Step 4: Load java and export the singularity cache location

You will need to do this in every session

module load java/jdk15.0.1
export NXF_SINGULARITY_CACHEDIR=/data/scratch/YOUR/PATH/GROUP/username/.singularity/cache

Step 5: Check the versions

nextflow -v
singularity --version
nf-core --version

Step 6: Run the nf-core test workflow

The nf-core workflows can be run in 3 ways, either directly from GitHub, or they can be downloaded first. Although it is recommended to run them directly from GitHub unless you are developing them, it can cause GitHub access problems in an HPC environment, so I will describe them, with a preference for the GitHub clone.

Running from GitHub

mkdir testpipeline_run #the _run to distinguish it from when we manually pull
cd testpipeline_run
nextflow run nf-core/testpipeline -profile test,singularity --outdir my-outdir

Cloning from GitHub and running start back in the nfcore directory (cd /data/scratch/YOUR/PATH/GROUP/username/nf-core or cd ..)

git clone git@github.com:nf-core/testpipeline.git
cd testpipeline_run
nextflow run main.nf -profile test,singularity --outdir my-outdir

1. Using nf-core download module With this option, you download the entire workflow so it can be run offline. With the other options there is downloading as and when so eventually everything will be downloaded - e.g., the singularity modules are downloaded on first use and then reused from the singularity cache. With download, the entire thing is downloaded into the given directory. This may not be desired. There can be problems with this functionality so go back to a previous mode if so.

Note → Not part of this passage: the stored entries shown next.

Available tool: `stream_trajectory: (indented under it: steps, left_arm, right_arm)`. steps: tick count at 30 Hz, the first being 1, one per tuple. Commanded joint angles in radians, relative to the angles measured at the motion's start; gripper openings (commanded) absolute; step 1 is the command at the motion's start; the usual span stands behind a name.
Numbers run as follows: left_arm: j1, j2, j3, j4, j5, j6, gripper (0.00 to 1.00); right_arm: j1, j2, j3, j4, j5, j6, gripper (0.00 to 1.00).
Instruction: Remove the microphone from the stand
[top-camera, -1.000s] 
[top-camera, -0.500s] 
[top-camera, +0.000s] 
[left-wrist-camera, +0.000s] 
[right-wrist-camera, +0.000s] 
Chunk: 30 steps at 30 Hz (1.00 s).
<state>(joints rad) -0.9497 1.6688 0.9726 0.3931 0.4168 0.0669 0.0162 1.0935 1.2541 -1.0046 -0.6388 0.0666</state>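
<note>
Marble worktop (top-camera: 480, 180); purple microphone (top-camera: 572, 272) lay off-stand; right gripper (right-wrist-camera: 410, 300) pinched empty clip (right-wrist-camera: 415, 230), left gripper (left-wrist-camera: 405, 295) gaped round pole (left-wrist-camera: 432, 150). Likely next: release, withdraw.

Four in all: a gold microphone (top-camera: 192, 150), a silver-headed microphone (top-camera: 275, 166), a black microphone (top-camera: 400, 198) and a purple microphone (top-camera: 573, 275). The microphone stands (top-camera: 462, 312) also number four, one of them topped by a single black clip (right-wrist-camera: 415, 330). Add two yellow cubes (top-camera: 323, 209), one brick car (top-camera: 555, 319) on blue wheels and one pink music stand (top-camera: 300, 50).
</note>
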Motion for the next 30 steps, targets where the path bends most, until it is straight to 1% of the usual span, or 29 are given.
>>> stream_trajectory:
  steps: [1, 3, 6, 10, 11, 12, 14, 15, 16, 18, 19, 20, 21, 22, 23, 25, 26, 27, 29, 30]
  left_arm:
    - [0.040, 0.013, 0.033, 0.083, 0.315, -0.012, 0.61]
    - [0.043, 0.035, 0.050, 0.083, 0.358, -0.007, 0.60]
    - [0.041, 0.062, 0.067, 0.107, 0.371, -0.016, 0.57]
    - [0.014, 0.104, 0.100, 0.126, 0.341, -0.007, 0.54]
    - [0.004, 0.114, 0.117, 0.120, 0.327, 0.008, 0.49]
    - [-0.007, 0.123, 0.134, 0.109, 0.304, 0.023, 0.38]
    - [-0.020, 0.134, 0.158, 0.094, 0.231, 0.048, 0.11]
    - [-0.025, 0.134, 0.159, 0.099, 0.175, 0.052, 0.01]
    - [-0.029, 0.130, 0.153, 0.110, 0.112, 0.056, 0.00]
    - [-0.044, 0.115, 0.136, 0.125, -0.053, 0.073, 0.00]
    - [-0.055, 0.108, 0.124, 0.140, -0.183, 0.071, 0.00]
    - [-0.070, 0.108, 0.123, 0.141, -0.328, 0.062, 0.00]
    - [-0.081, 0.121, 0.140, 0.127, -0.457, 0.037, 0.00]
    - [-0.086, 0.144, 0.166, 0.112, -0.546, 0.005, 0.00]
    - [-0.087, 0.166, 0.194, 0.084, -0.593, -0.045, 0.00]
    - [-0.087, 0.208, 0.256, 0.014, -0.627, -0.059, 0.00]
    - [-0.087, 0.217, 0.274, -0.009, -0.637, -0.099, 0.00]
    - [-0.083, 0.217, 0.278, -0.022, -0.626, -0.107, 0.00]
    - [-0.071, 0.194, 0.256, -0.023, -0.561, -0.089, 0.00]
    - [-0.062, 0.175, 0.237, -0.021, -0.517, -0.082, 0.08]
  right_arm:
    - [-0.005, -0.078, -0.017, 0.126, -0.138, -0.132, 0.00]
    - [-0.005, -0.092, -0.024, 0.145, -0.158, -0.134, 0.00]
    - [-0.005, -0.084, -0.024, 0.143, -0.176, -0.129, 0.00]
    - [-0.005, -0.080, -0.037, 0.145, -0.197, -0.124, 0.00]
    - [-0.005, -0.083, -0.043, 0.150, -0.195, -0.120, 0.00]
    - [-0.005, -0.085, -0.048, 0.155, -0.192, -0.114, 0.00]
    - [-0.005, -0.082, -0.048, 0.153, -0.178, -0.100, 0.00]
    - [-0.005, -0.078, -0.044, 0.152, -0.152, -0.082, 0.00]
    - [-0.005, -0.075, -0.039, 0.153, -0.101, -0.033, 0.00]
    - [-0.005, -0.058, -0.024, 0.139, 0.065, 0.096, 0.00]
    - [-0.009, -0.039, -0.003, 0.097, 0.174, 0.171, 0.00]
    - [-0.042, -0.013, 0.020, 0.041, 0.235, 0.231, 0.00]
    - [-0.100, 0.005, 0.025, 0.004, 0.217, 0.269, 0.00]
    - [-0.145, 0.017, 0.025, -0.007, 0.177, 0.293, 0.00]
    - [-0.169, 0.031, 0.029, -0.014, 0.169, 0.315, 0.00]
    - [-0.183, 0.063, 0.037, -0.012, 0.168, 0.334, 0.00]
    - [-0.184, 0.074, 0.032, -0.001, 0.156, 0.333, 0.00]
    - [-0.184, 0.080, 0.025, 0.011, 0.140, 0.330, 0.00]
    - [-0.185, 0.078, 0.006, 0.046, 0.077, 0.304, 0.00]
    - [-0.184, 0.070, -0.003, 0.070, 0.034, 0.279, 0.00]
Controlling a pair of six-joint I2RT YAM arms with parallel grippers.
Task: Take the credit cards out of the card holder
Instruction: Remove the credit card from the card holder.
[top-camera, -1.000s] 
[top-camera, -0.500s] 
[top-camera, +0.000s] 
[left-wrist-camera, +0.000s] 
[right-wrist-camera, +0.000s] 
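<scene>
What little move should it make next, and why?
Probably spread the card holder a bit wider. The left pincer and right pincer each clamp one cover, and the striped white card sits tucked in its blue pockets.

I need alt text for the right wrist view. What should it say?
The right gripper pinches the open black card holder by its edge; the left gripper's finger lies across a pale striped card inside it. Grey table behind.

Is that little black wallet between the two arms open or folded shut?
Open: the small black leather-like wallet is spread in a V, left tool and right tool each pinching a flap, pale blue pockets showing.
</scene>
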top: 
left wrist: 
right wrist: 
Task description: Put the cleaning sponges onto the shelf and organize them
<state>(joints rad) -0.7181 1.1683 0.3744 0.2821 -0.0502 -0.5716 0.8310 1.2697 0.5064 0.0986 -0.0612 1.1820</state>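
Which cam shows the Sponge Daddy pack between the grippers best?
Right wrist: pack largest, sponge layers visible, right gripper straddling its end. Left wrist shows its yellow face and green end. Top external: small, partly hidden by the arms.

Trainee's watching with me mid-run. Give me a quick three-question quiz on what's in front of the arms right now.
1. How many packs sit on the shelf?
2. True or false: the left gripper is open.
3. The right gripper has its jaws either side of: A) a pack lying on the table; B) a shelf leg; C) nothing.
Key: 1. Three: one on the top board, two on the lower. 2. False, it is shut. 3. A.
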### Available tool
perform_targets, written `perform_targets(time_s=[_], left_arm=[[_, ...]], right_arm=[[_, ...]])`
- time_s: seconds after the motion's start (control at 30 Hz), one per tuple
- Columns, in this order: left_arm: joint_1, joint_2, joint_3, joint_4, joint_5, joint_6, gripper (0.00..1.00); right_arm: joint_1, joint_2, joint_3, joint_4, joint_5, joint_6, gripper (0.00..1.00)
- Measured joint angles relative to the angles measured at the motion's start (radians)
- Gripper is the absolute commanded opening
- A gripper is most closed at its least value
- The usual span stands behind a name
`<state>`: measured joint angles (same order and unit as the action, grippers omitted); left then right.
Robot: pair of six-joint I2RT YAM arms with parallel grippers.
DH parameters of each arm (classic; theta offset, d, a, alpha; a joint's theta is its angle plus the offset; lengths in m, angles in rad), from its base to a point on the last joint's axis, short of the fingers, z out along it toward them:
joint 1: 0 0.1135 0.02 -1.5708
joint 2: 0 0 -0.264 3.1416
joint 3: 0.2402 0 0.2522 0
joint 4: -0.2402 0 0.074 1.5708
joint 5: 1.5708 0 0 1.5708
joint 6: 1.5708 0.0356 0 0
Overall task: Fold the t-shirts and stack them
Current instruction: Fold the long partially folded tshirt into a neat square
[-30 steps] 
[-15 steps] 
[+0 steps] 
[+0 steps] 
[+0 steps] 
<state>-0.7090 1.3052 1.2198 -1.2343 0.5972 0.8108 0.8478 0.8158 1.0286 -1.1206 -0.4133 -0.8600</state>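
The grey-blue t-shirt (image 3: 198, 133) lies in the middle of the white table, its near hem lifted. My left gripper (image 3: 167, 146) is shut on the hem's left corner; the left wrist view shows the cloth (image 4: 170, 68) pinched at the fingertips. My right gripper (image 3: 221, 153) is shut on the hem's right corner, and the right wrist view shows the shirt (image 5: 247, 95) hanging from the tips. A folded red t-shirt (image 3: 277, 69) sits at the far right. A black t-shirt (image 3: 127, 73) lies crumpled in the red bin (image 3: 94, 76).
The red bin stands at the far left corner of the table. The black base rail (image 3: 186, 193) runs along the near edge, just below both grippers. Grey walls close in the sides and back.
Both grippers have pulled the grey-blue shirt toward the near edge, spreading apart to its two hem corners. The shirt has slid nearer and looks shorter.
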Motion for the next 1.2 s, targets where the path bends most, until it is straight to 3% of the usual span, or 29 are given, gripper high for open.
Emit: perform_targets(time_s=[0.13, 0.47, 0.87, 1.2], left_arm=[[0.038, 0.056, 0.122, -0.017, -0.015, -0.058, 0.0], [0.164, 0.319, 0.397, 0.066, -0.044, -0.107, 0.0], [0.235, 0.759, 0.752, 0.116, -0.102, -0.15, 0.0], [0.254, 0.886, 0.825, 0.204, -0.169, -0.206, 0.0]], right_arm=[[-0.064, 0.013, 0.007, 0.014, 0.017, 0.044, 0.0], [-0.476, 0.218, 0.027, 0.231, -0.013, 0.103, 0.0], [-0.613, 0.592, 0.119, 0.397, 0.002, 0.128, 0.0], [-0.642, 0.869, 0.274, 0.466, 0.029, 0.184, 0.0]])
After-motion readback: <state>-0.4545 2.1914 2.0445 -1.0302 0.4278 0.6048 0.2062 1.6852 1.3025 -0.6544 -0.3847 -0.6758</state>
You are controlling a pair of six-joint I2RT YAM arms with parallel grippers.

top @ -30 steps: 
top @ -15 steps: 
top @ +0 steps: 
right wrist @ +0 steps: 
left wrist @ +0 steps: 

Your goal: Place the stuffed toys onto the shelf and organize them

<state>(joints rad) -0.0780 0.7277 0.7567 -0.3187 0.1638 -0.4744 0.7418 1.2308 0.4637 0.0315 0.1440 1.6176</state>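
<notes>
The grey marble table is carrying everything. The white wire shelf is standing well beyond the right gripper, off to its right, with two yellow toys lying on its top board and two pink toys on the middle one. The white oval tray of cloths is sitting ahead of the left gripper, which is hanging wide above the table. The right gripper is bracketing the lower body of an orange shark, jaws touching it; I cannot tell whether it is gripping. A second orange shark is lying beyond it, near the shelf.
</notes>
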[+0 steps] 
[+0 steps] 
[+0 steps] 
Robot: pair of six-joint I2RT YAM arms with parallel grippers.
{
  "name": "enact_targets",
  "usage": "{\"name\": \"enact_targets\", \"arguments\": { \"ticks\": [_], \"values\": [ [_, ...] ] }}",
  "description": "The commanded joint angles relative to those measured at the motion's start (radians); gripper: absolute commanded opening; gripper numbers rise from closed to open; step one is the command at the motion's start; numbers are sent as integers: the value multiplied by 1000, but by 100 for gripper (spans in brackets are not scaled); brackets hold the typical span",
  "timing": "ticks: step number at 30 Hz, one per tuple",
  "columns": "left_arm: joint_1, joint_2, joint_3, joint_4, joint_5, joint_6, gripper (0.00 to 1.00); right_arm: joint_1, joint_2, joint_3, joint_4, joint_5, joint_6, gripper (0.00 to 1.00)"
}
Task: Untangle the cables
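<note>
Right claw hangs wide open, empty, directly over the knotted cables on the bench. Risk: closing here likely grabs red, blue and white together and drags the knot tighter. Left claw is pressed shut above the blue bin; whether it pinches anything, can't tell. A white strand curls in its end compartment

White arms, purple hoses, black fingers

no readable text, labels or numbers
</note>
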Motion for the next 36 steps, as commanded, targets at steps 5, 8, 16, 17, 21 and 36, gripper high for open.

For this you type in nf-core download and then follow the prompts: alt text

Step 7: Check the output

The pipeline outputs are written in two newly created directories: - an output directory as specified in the command argument --outdir. - a work directory in the directory they were running from. The work directory is important for troubleshooting as any error will be in the logs there including all the data and parameters used in the commands that failed.